What you are asked to do:
Examine each line of the data. Copy those that contain the string "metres".

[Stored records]
▶
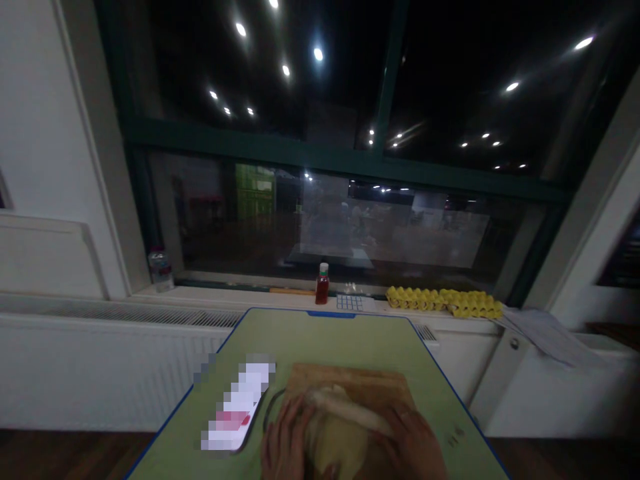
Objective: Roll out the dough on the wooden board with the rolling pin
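Observation:
A pale rolling pin (353,411) lies slantwise across a flat, yellowish sheet of dough (337,445), which rests on a wooden board (357,378). My left hand (286,440) is at the pin's left end, its fingers curved over that end and partly smeared by motion. On the other end, my right hand (416,441) has its fingers bent round the pin. Both palms and the lower part of the dough run out of the picture at the bottom.
A phone with a lit, pixelated screen (240,407) lies left of the board on the green table (330,333). Along the windowsill stand a sauce bottle (322,287), a clear bottle (161,270) and yellow egg cartons (445,301). A white radiator (115,367) runs below the window.

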Tool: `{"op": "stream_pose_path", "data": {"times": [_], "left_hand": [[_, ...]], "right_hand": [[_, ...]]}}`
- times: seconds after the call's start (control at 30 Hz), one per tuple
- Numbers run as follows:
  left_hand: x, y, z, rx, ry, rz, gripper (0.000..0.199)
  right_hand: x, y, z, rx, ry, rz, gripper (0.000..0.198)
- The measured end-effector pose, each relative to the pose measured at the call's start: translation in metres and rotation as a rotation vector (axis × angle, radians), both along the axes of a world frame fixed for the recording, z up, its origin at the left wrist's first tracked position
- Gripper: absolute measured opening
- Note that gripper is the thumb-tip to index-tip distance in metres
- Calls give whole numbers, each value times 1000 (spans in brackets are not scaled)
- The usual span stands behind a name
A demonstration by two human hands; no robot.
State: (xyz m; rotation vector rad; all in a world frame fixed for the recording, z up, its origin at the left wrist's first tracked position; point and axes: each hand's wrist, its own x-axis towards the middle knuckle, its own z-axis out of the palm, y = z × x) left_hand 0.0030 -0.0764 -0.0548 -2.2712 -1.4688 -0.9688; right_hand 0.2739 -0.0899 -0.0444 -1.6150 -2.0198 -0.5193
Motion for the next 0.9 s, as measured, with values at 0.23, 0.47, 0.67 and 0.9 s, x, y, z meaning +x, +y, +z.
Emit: {"op": "stream_pose_path", "data": {"times": [0.23,0.47,0.67,0.9], "left_hand": [[-11,2,21,-224,69,-248,82],[-1,4,38,-451,123,-298,92],[4,6,50,-514,181,-379,79],[3,6,46,-504,155,-377,65]], "right_hand": [[-6,0,24,-16,505,-123,44],[-9,-5,18,-181,375,-195,46],[-16,-9,24,-219,215,-226,43],[-20,-10,27,-271,128,-277,43]]}}
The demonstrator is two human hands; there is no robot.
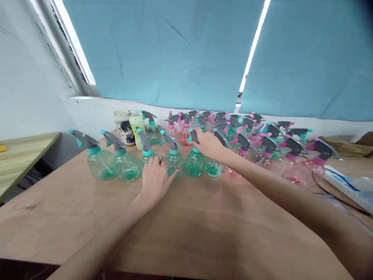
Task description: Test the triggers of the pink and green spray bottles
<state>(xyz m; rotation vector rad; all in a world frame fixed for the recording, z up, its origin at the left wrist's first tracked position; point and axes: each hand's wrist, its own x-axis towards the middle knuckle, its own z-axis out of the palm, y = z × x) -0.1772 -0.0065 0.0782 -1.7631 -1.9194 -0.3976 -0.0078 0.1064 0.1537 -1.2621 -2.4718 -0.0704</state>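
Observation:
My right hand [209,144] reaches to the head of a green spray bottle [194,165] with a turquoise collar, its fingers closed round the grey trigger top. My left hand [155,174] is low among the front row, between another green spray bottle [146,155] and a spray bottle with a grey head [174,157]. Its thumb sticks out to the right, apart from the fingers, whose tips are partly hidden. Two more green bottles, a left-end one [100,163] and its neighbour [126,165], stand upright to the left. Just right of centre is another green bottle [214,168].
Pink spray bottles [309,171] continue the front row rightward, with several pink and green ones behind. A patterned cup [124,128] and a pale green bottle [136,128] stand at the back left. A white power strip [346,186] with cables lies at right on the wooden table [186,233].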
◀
Task response:
- The measured end-effector pose, each relative to the pose measured at the call's start: translation in metres and rotation as a rotation vector (axis × angle, radians), both along the axes of a world frame fixed for the recording, z up, its origin at the left wrist's first tracked position
- Note that gripper is the thumb-tip to index-tip distance in metres

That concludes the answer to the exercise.